From 9f728aa623eabff29c27ebab7c9904567c036f3e Mon Sep 17 00:00:00 2001
From: Mark Backman <mark@daily.co>
Date: Tue, 11 Feb 2025 17:07:48 -0500
Subject: [PATCH] Add reconnect logic to handle Google's 5 min time limit

---
 src/pipecat/services/google/google.py | 85 ++++++++++++++++++++++-----
 1 file changed, 70 insertions(+), 15 deletions(-)

diff --git a/src/pipecat/services/google/google.py b/src/pipecat/services/google/google.py
index 736c9b506..b5bf4adb8 100644
--- a/src/pipecat/services/google/google.py
+++ b/src/pipecat/services/google/google.py
@@ -9,6 +9,7 @@ import base64
 import io
 import json
 import os
+import time
 
 # Suppress gRPC fork warnings
 os.environ["GRPC_ENABLE_FORK_SUPPORT"] = "false"
@@ -1421,6 +1422,12 @@ class GoogleSTTService(STTService):
         InputParams: Configuration parameters for the STT service.
     """
 
+    # Google Cloud's STT service has a connection time limit of 5 minutes per stream.
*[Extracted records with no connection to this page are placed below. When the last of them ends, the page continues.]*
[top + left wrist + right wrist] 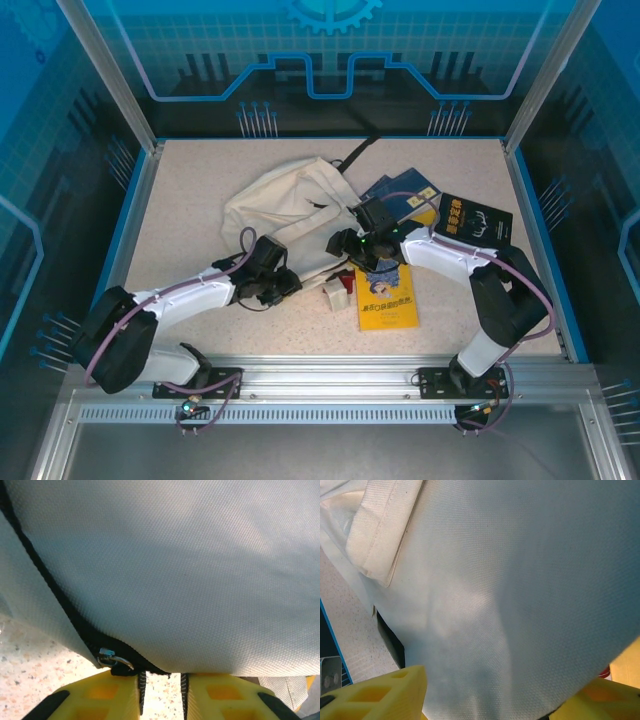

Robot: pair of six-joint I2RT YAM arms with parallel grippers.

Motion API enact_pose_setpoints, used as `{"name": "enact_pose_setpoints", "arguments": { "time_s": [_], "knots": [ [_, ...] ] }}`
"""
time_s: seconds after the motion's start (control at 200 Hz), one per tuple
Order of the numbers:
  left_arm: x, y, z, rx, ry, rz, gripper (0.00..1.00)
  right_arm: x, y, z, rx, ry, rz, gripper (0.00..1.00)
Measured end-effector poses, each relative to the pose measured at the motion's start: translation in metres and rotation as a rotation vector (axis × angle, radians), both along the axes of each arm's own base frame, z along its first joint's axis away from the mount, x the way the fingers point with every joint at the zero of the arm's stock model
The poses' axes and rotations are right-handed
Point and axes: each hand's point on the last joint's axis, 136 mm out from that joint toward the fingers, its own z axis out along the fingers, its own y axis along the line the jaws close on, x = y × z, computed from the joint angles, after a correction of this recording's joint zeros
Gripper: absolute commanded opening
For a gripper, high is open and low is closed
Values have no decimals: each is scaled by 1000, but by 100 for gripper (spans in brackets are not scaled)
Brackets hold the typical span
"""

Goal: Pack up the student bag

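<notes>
The student bag (pixel 285 205), cream fabric with black straps, lies crumpled at mid-table. My left gripper (pixel 288 286) is at its near edge. In the left wrist view its yellow fingers (pixel 112 697) stand a narrow gap apart, with speckled table showing between them. Their tips reach the bag's black zipper edge, beside the metal zipper pull (pixel 114 658). My right gripper (pixel 346 243) is against the bag's right side. Its yellow fingers (pixel 385 695) stand wide apart, and the bag's fabric (pixel 510 605) bulges between them.
A yellow book (pixel 387 296) lies front right of the bag, a black book (pixel 473 218) and a blue book (pixel 400 188) further right. A small white and red object (pixel 338 291) sits between the grippers. Blue walls ring the table.
</notes>
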Motion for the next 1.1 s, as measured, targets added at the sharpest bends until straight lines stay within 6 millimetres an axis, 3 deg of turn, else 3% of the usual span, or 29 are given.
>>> {"name": "enact_pose_setpoints", "arguments": {
  "time_s": [0.355, 0.575, 0.89, 1.101],
  "knots": [
    [5, 9, -4, 26, -45, 41, 0, 2, -1, -7, -14, 4, 1, 46],
    [2, 23, 7, 76, -80, 53, 0, 4, -8, -11, -54, -3, -12, 37],
    [-4, 51, 16, 150, -95, 44, 0, 6, -14, -17, -99, 1, -28, 35],
    [-5, 47, 20, 138, -121, -42, 38, 7, -12, -17, -100, -1, -21, 35]
  ]
}}
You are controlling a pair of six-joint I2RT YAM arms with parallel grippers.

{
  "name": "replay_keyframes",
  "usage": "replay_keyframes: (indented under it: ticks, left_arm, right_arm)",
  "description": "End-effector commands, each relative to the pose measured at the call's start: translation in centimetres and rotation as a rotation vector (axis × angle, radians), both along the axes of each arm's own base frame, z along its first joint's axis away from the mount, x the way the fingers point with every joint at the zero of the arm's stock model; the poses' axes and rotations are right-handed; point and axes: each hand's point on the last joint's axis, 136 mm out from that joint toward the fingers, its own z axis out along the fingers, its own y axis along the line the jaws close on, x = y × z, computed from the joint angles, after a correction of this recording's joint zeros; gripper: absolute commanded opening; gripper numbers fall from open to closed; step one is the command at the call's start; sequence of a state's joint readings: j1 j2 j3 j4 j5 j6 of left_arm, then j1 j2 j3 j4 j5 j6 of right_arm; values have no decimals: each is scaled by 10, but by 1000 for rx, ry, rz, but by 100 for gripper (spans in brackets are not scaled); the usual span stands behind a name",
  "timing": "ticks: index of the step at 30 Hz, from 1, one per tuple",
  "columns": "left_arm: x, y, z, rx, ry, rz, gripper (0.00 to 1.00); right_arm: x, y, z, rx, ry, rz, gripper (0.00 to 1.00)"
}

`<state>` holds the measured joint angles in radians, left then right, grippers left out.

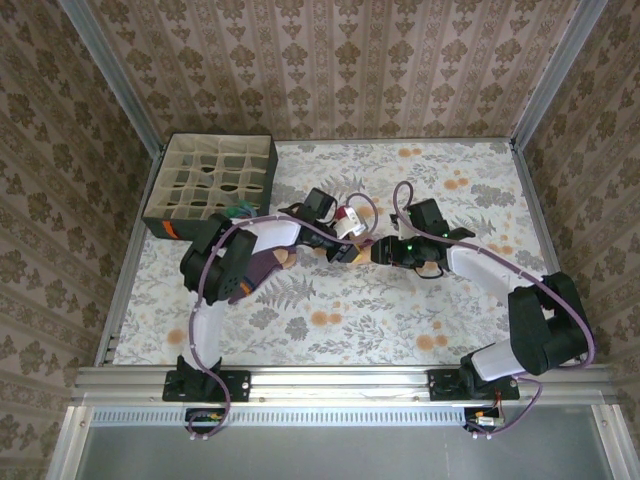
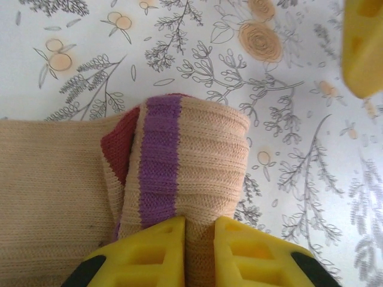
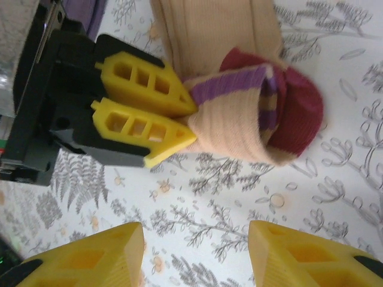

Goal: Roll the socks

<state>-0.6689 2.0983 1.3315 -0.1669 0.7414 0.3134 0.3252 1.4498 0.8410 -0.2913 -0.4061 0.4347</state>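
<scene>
Nearest us, the right tool (image 3: pixel 196 232) stands wide, its yellow fingers (image 3: pixel 102 257) spread over the bare floral surface (image 3: pixel 227 185) with nothing between them. Just past it, the left tool (image 3: pixel 190 122) is narrow and pinches a fold of the peach sock (image 3: pixel 233 131).

Through the left wrist camera we see that tool (image 2: pixel 200 230) with both its fingers pressed against the sock's (image 2: pixel 209 155) rolled end. A purple stripe (image 2: pixel 158 161) runs over the roll, and a maroon patch (image 2: pixel 119 146) sits tucked at its side. The rest of the sock lies flat on the surface. The roll rests mid-surface, between the two tools.

A purple sock (image 3: pixel 90 11) lies just beside the left tool's body, mostly hidden by it.

At the far left stands the dark box (image 1: pixel 215 180) with its grid of compartments, well apart from the roll.
</scene>
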Motion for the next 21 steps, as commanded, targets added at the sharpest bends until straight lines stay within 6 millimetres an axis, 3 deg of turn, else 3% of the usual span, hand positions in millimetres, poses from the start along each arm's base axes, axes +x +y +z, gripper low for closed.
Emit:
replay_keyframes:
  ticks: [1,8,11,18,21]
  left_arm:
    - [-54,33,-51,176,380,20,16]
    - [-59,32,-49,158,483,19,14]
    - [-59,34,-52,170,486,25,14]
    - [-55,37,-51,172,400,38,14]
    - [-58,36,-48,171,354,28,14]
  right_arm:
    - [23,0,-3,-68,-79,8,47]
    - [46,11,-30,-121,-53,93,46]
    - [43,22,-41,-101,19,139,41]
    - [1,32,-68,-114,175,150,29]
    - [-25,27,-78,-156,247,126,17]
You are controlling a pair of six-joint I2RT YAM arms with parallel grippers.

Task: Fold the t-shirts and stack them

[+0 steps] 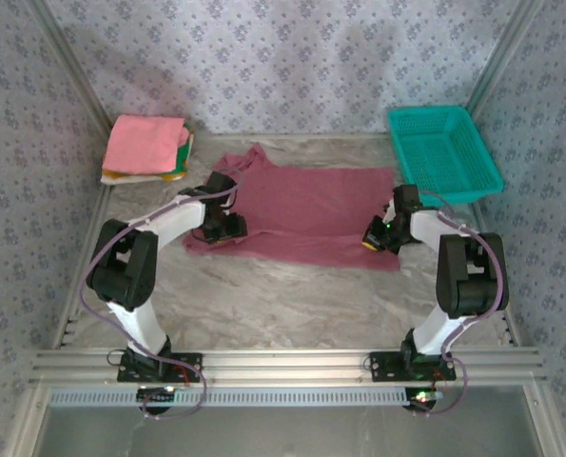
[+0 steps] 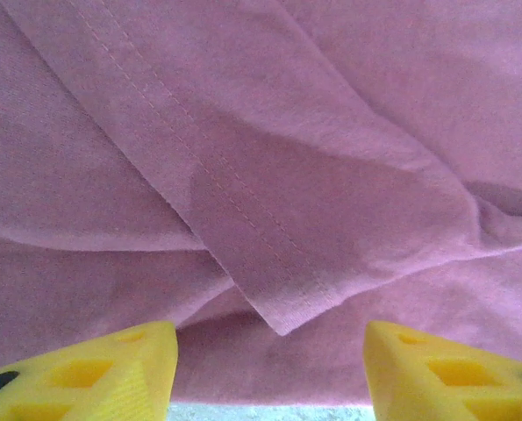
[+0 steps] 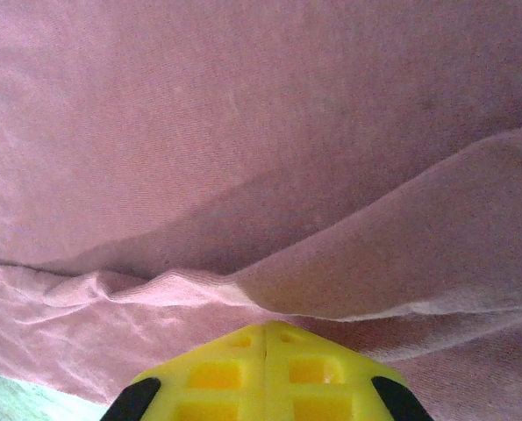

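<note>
Evidently mid-fold: maroon t-shirt [image 1: 306,209] lies spread at table [image 1: 292,305] centre, the folded stack [image 1: 147,148] (pink on top) parked in the far-left corner, likely its destination. Left gripper [image 2: 269,351] hangs unclenched, fingers [image 2: 111,368] either side of a stitched hem corner [image 2: 282,316], probably lining up a pinch. Right gripper [image 3: 265,338] is clenched tight at the shirt's right edge; whether cloth is caught, cannot tell.

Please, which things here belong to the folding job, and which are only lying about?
For the job:
- maroon t-shirt, spread out in the middle
- stack of folded t-shirts, pink on top, far left corner

Only lying about:
- teal basket, far right corner
</note>
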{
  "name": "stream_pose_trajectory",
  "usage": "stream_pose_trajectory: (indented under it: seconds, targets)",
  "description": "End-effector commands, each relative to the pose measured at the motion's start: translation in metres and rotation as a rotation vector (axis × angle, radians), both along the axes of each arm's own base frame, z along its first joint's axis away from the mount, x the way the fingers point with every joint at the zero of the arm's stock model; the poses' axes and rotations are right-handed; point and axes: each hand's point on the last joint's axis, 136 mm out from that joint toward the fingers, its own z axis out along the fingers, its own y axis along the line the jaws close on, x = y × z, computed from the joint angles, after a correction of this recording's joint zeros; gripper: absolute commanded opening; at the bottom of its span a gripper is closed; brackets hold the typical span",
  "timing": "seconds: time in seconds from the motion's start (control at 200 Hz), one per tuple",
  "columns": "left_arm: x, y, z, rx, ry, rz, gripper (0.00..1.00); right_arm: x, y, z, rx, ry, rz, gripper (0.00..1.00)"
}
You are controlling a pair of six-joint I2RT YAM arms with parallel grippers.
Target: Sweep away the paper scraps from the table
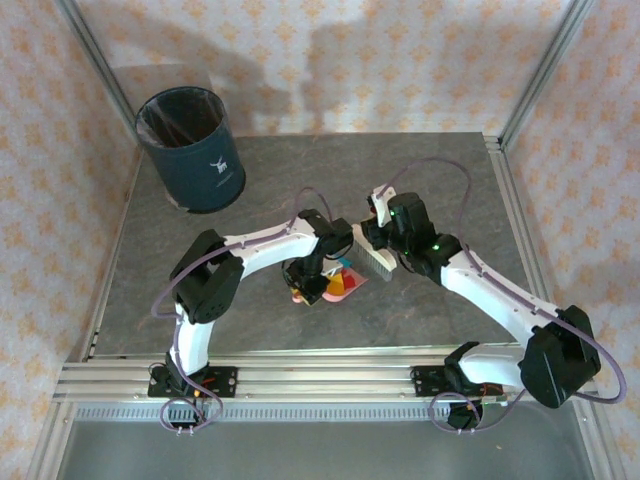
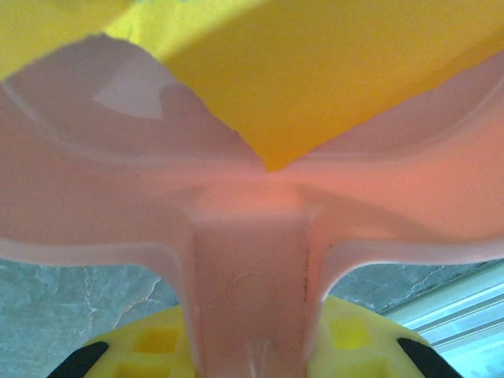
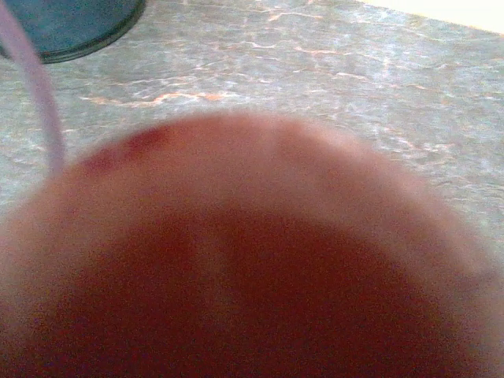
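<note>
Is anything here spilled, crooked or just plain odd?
Nothing looks spilled. The paper scraps lie in the pink dustpan, whose handle the left gripper grips, and the bin stands upright on the table. Only oddity: a blurred reddish shape right up against the right wrist camera.

The left arm rises from its base, folds at the elbow and reaches right. Its wrist is dropped so the left gripper points downward. Its yellow fingers are clamped, with the pink dustpan's handle between the jaws. The right arm stretches up and left, and the right gripper is closed on a white brush just below its jaws.
</note>
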Motion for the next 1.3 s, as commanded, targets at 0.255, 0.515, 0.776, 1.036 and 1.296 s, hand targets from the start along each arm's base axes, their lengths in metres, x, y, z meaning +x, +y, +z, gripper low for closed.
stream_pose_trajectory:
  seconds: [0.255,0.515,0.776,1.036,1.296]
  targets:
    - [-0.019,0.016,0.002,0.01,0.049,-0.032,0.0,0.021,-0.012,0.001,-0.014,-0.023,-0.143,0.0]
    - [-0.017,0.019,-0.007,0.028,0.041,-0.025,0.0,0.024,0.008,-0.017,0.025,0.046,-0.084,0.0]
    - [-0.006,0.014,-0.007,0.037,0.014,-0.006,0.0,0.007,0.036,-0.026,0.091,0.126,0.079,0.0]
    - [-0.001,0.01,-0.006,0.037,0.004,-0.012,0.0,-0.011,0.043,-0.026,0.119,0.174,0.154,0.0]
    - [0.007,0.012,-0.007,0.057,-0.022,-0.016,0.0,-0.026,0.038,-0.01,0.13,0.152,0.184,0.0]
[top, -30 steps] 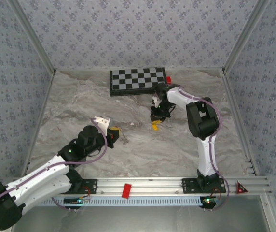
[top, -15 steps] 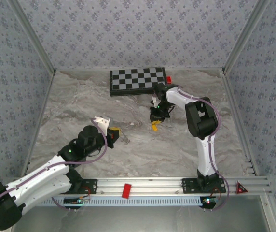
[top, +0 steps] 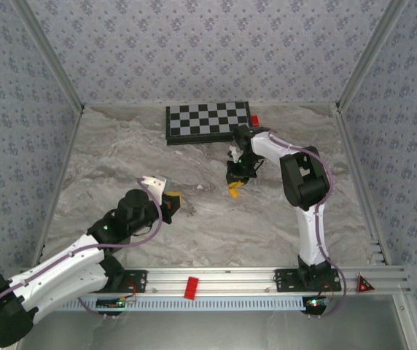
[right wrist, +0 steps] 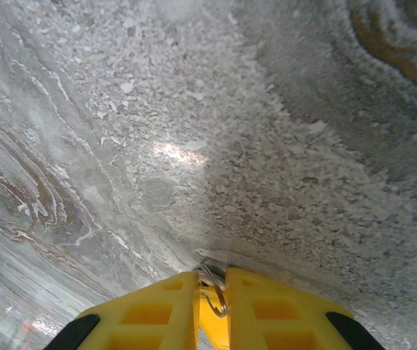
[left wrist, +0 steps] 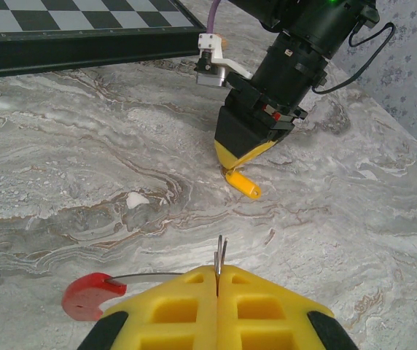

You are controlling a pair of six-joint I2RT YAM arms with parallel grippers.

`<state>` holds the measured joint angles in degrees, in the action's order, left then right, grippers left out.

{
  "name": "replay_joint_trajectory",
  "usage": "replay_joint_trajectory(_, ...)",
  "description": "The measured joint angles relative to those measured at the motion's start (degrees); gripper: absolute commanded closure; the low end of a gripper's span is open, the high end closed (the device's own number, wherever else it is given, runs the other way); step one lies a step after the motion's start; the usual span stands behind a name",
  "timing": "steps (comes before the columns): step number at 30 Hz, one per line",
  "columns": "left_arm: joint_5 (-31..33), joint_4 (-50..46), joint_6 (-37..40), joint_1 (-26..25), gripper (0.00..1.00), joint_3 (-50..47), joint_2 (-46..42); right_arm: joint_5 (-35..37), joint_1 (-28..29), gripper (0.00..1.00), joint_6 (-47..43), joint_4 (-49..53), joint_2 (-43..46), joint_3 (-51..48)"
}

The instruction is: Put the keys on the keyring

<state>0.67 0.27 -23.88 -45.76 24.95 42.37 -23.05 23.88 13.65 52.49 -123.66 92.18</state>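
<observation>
Keyring (left wrist: 92, 295) being pinched tight by the left gripper (left wrist: 217, 281), right gripper (left wrist: 233, 160) squeezing the yellow key (left wrist: 243, 185), near the chessboard (left wrist: 84, 29).

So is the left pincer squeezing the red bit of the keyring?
No, the left pincer is shut on the grey wire of the keyring; its red bit sticks out to one side.

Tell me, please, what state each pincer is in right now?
Left pincer: closed, holding the keyring.
Right pincer: closed on the small yellow key.
</observation>
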Motion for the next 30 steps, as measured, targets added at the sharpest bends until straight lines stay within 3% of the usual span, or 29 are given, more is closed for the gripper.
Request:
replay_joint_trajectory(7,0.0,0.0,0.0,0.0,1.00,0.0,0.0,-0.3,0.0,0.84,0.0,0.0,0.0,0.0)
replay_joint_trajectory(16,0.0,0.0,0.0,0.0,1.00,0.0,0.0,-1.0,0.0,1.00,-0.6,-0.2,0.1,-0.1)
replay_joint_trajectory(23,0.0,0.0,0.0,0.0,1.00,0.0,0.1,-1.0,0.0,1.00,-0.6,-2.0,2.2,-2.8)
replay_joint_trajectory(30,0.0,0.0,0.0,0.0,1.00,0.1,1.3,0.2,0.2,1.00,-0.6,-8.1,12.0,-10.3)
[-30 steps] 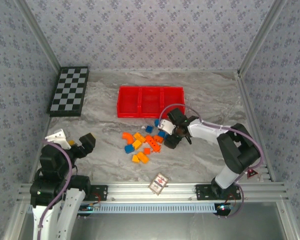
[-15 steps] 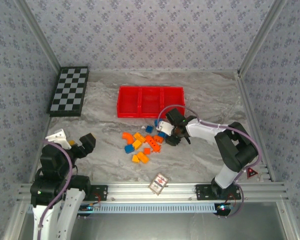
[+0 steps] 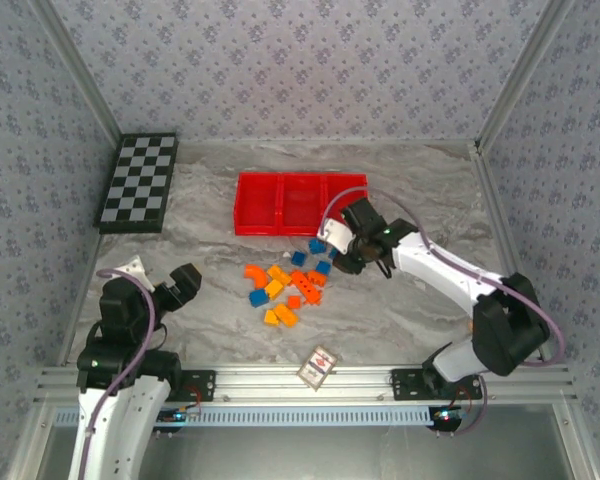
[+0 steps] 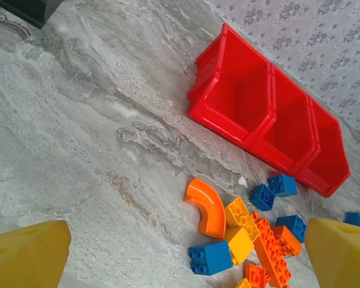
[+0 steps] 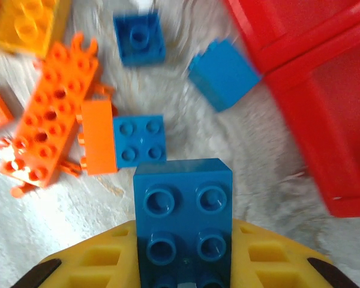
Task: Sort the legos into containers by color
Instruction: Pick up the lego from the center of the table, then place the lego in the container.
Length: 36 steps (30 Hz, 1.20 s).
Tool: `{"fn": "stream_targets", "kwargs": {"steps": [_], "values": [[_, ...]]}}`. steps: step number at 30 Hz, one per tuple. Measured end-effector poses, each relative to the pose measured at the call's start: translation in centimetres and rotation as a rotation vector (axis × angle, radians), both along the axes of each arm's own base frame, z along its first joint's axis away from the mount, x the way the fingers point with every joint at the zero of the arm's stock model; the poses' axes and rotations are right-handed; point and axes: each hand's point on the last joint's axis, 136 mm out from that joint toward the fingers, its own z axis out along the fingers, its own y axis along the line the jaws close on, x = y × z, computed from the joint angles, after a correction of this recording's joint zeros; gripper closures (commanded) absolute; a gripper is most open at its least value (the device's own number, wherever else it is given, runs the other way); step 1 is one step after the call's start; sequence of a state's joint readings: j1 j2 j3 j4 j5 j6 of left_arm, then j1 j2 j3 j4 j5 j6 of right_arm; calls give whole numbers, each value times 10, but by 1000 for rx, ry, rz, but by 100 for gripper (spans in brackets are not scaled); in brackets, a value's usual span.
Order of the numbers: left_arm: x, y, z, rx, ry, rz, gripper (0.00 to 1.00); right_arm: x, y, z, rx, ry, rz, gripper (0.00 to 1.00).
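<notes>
Though near tray rim, brick clear

The red tray lies flat, its 3 square compartments side by side, split by 2 dividers. The loose legos lie in a scattered cluster just in front of the tray: yellow-orange, red-orange and blue bricks, among them 1 curved orange brick. 2 small blue bricks lie nearest the tray's front wall. The gripped blue brick, studs facing the wrist camera, sits clamped in the right gripper, close to the tray's front wall.
</notes>
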State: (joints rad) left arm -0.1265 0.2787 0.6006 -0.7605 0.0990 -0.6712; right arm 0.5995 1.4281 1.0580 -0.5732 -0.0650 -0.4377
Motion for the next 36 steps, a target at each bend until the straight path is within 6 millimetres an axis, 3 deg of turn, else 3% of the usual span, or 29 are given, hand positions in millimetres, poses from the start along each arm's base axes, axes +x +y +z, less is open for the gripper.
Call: {"fn": "stream_targets", "kwargs": {"steps": [3,5,10,14,22,28,32,36], "values": [[1,3,5,20,-9,6,0,17,-3,33,95,-31,-81,76],[2,3,12,27,-21,4,0,38,-13,52,166,-39,-172,76],[4,3,17,36,-22,-2,0,100,-34,76,253,-42,-361,76],[4,2,15,37,-10,-2,0,138,-28,64,267,38,-445,76],[-1,4,15,43,4,5,0,175,-19,10,243,229,-556,76],[-5,6,28,57,-16,0,0,176,-21,-16,212,308,-609,71],[-7,6,39,88,-42,-20,0,176,-21,-24,202,332,-623,65],[-6,5,37,115,-33,-39,0,174,-22,-26,199,345,-636,57]]}}
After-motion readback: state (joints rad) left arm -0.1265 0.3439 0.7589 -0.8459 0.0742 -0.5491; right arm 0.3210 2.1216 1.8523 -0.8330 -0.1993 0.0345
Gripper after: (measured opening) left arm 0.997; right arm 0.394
+    # They've shared an "endless streaming" example that guided this implementation:
+    # https://cloud.google.com/speech-to-text/docs/transcribe-streaming-audio#endless-streaming
+
+    STREAMING_LIMIT = 240000  # 4 minutes in milliseconds
+
     class InputParams(BaseModel):
         """Configuration parameters for Google Speech-to-Text.
 
@@ -1495,6 +1502,18 @@ class GoogleSTTService(STTService):
         self._request_queue = asyncio.Queue()
         self._streaming_task = None
 
+        # Used for keep-alive logic
+        self._stream_start_time = 0
+        self._last_audio_input = []
+        self._audio_input = []
+        self._result_end_time = 0
+        self._is_final_end_time = 0
+        self._final_request_end_time = 0
+        self._bridging_offset = 0
+        self._last_transcript_was_final = False
+        self._new_stream = True
+        self._restart_counter = 0
+
         # Configure client options based on location
         client_options = None
         if self._location != "global":
@@ -1687,7 +1706,10 @@ class GoogleSTTService(STTService):
         """Initialize streaming recognition config and stream."""
         logger.debug("Connecting to Google Speech-to-Text")
 
-        # Create recognition config with explicit audio format
+        # Set stream start time
+        self._stream_start_time = int(time.time() * 1000)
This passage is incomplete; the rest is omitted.